# Exercise objective
The data must be returned in full and exactly as given.

____

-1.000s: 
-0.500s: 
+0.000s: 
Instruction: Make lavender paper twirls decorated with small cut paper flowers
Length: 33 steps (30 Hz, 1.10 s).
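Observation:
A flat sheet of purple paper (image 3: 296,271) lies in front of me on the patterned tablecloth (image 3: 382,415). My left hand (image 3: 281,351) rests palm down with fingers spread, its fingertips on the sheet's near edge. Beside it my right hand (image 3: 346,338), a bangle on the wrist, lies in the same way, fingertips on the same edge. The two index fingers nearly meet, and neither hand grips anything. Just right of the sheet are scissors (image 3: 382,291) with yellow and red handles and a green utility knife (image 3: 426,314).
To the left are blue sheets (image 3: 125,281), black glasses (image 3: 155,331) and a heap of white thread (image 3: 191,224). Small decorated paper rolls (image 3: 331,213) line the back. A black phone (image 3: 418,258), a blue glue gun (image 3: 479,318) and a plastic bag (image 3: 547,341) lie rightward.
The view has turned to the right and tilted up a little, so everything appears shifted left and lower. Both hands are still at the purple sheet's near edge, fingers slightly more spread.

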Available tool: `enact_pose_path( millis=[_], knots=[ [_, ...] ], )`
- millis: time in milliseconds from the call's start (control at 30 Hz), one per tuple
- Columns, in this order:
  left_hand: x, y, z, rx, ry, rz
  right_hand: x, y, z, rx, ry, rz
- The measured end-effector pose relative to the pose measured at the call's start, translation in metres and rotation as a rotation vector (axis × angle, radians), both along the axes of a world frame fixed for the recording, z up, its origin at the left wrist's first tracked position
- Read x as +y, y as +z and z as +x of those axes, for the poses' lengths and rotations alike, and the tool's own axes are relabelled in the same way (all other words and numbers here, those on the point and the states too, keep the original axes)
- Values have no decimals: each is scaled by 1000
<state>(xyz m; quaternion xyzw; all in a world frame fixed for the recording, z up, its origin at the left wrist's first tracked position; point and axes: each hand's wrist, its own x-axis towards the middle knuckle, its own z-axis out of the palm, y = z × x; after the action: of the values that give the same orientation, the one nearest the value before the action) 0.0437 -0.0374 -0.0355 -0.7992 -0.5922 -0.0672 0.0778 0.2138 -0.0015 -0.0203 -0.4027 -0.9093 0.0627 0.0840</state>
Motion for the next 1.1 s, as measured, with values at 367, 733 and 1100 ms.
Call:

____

# Solution to the problem
-1.000s: 
-0.500s: 
+0.000s: 
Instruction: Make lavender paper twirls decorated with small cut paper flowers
Length: 33 steps (30 Hz, 1.10 s).
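Observation:
A flat sheet of purple paper (image 3: 296,271) lies in front of me on the patterned tablecloth (image 3: 382,415). My left hand (image 3: 281,351) rests palm down with fingers spread, its fingertips on the sheet's near edge. Beside it my right hand (image 3: 346,338), a bangle on the wrist, lies in the same way, fingertips on the same edge. The two index fingers nearly meet, and neither hand grips anything. Just right of the sheet are scissors (image 3: 382,291) with yellow and red handles and a green utility knife (image 3: 426,314).
To the left are blue sheets (image 3: 125,281), black glasses (image 3: 155,331) and a heap of white thread (image 3: 191,224). Small decorated paper rolls (image 3: 331,213) line the back. A black phone (image 3: 418,258), a blue glue gun (image 3: 479,318) and a plastic bag (image 3: 547,341) lie rightward.
The view has turned to the right and tilted up a little, so everything appears shifted left and lower. Both hands are still at the purple sheet's near edge, fingers slightly more spread.
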
Available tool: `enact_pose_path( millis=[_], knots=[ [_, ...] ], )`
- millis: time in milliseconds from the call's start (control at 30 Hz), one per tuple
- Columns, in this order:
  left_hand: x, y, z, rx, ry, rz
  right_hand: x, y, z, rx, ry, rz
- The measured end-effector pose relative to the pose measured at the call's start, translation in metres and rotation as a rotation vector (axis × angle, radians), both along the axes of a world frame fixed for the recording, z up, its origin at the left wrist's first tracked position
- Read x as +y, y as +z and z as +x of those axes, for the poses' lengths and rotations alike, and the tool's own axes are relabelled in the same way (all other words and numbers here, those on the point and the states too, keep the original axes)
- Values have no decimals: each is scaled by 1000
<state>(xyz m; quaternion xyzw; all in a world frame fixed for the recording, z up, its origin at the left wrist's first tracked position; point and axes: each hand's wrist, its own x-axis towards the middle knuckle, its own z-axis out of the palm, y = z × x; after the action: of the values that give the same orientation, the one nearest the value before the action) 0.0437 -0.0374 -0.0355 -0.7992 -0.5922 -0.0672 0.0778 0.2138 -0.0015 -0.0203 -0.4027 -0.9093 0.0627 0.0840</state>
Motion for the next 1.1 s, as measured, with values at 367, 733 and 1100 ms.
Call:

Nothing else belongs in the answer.